_DATA SECTION_
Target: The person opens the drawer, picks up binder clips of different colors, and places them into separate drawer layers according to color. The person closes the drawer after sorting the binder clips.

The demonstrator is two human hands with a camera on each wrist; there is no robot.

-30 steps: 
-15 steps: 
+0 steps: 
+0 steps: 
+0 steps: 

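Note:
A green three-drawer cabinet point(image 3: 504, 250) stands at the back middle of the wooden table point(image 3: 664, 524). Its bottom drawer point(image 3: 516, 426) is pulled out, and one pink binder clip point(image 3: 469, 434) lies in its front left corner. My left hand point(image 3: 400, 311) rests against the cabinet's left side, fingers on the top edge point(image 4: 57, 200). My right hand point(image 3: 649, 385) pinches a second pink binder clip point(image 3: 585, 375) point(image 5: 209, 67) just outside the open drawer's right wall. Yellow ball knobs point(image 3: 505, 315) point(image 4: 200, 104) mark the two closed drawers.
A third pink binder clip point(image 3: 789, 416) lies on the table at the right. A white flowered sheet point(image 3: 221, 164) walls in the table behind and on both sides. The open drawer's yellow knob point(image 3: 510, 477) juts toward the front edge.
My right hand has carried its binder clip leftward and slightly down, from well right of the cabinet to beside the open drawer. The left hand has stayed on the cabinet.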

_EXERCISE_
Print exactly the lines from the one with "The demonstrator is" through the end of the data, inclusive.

_ANSWER SECTION_
The demonstrator is two human hands with a camera on each wrist; there is no robot.

-30 steps: 
-15 steps: 
+0 steps: 
+0 steps: 
+0 steps: 

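Note:
A green three-drawer cabinet point(image 3: 504, 250) stands at the back middle of the wooden table point(image 3: 664, 524). Its bottom drawer point(image 3: 516, 426) is pulled out, and one pink binder clip point(image 3: 469, 434) lies in its front left corner. My left hand point(image 3: 400, 311) rests against the cabinet's left side, fingers on the top edge point(image 4: 57, 200). My right hand point(image 3: 649, 385) pinches a second pink binder clip point(image 3: 585, 375) point(image 5: 209, 67) just outside the open drawer's right wall. Yellow ball knobs point(image 3: 505, 315) point(image 4: 200, 104) mark the two closed drawers.
A third pink binder clip point(image 3: 789, 416) lies on the table at the right. A white flowered sheet point(image 3: 221, 164) walls in the table behind and on both sides. The open drawer's yellow knob point(image 3: 510, 477) juts toward the front edge.
My right hand has carried its binder clip leftward and slightly down, from well right of the cabinet to beside the open drawer. The left hand has stayed on the cabinet.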

This answer is now finished.